In [None]:
%reload_ext autoreload
%autoreload 2

# match

> Fetch match stats for individual games.

In [None]:
#| default_exp match

In [None]:
#| hide
from nbdev.showdoc import *

In [None]:
#| export
import pandas as pd
from concurrent.futures import Future, ThreadPoolExecutor, as_completed
from concurrent.futures import TimeoutError as FuturesTimeoutError
from typing import Any, TypeVar

from rugbypy.team import fetch_team_stats
from rugbypy.player import fetch_player_stats

# Type variable for generic return types
T = TypeVar("T")

In [None]:
#| export
def fetch_all_matches():
    """Fetches all match information that exists: \n
    * match_id \n
    * home_team \n
    * away_team \n
    * date
    """

    try:
        print("Fetching all matches...")
        date_url = "https://raw.githubusercontent.com/seanyboi/rugbydata/main/data/v3/match/match_registry.parquet"
        matches = pd.read_parquet(date_url, engine="pyarrow").sort_values(by="date", ascending=True)
        return matches
    except Exception as e:
        print(
            f"No match information either because no matches took place or rugbypy does not have access to the match data - {e}. Please raise an issue if neither."
        )

In [None]:
fetch_all_matches()

Fetching all matches...


Unnamed: 0,match_id,home_team,away_team,date
1498,cae3129b,Exeter Chiefs,Bristol Rugby,20220101
1499,494f4092,Scarlets,Ospreys,20220101
1500,77e4e537,Connacht,Munster,20220101
1501,fbca6594,Stade Francais Paris,Perpignan,20220101
1502,7863a641,Clermont Auvergne,Stade Toulousain,20220101
...,...,...,...,...
1121,2ac5db4a,Shizuoka Bluerevs,Urayasu D Rocks,20251228
1122,a68f4527,Toshiba Brave Lupus Tokyo,Yokohama Canon Eagles,20251228
1123,00adb234,Mitsubishi Sagamihara Dynaboars,Saitama Wild Knights,20251228
1117,e37207b8,Leicester,Exeter Chiefs,20251228


In [None]:
#| export
def fetch_matches_by_date(date: str):
    """Fetches all match information on a particular date in the format YYYYMMDD that includes: \n
    * match_id \n
    * competition_id \n
    * home_team_id \n
    * home_team_name \n
    * away_team_id \n
    * away_team_name \n
    """

    try:
        print(f"Fetching matches on date: {date}...")
        date_url = f"https://raw.githubusercontent.com/seanyboi/rugbydata/main/data/v3/dates/{date}.parquet"
        matches = pd.read_parquet(date_url, engine="pyarrow")
        return matches
    except Exception as _:
        print(
            f"No match information for matches played on {date} either because no matches took place or rugbypy does not have access to the match data.

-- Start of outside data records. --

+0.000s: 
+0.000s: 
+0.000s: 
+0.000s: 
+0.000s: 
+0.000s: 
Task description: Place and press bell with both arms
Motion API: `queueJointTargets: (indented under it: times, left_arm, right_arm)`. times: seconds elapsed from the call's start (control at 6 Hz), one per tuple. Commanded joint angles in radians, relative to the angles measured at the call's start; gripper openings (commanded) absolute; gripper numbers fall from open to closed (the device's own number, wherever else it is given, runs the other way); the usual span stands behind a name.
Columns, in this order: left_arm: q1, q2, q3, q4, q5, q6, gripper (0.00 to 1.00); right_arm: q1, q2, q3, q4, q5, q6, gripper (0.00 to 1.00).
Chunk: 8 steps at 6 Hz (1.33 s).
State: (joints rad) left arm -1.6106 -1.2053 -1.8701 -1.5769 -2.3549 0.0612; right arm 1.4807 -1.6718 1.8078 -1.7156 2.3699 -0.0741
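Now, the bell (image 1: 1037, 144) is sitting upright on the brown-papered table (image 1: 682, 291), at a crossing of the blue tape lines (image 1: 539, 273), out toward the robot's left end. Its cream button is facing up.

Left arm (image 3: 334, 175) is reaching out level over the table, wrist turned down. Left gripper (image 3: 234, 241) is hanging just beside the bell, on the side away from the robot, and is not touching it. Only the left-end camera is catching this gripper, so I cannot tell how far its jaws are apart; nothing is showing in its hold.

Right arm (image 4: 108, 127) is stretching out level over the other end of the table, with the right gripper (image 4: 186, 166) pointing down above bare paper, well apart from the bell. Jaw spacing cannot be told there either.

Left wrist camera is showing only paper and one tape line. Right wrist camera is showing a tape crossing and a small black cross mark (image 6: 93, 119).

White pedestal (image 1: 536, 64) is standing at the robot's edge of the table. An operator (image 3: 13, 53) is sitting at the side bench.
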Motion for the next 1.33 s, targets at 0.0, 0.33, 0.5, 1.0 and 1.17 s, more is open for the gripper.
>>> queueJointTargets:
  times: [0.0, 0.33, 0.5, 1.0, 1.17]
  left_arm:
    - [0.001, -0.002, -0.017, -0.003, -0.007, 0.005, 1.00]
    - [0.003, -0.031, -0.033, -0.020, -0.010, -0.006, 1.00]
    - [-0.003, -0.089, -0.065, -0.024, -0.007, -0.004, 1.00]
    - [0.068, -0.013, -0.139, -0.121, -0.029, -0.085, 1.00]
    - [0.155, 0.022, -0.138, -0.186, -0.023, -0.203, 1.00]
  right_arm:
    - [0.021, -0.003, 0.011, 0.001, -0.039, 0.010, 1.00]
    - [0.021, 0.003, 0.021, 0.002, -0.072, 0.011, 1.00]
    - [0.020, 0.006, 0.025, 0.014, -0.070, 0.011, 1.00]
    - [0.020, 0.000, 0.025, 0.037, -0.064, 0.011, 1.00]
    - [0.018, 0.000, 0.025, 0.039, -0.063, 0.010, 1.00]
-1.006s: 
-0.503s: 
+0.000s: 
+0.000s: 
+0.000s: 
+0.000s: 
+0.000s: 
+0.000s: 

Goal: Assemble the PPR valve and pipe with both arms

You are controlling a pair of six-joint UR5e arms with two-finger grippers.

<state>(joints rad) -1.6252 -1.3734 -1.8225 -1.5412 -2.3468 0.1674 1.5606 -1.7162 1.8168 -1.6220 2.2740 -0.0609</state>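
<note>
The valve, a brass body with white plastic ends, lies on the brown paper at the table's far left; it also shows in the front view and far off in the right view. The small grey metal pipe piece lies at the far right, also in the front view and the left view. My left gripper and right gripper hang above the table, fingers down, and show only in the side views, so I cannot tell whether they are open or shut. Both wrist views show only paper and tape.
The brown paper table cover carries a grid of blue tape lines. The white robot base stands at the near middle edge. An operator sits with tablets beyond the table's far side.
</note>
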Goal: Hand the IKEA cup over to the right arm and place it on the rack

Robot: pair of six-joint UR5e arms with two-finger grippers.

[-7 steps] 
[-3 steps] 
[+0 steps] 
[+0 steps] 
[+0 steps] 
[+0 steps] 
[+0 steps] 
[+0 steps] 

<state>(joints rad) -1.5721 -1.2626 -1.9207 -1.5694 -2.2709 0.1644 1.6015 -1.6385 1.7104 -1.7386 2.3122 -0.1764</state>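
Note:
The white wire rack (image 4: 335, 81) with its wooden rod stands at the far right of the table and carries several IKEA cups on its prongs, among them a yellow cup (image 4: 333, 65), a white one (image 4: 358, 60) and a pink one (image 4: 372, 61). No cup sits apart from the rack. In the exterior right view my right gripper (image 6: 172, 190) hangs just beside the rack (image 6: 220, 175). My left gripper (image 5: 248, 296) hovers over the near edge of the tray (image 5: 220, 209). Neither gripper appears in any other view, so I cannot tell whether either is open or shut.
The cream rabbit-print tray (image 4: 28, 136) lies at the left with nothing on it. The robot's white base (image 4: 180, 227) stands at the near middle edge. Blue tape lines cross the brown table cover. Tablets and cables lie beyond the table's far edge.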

Please raise en issue if neither."
        )

In [None]:
fetch_matches_by_date(date="20251205")

Fetching matches on date: 20251205...


Unnamed: 0,match_id,competition_id,home_team_id,home_team,away_team_id,away_team
0,35e0b16d,ee0c6883,d7d74d92,Sale Sharks,6f08f859,Glasgow Warriors
1,f29de850,ee0c6883,fe2eda63,Bayonne,f54be954,Stormers
2,722ce3c7,83d92007,0aa2b3cc,Ulster,2e49b214,Racing 92
3,6afe8441,822142db,deee3415,Beziers,af22c862,Soyaux Angouleme
4,719b1db1,822142db,93d1e116,Carcassonne,34149c5c,Vannes
5,3aa1bb81,822142db,98fce2f7,Biarritz,791d6c23,Valence Romans
6,575235eb,822142db,870e9fb0,Aurillac,d5468acc,Brive
7,66a1c770,822142db,6992ab09,Dax,8b15a375,Uso Nevers
8,f196da5a,822142db,2bac4677,Agen,4f43e2ca,Provence Rugby
9,416f317e,822142db,6de7a527,Mont De Marsan,53983719,Oyonnax


In [None]:
#| export
def fetch_match_details(match_id: str):
    """Fetches match data for a certain match_id"""
    print(f"Fetching match details for match_id: {match_id}...")
    try:
        match_url = f"https://raw.githubusercontent.com/seanyboi/rugbydata/main/data/v3/match/{match_id}.parquet"
        matches = pd.read_parquet(match_url, engine="pyarrow")
        return matches
    except Exception as _:
        print("Error fetching match data. Please raise an issue!")

In [None]:
fetch_match_details(match_id="35e0b16d")

Fetching match details for match_id: 35e0b16d...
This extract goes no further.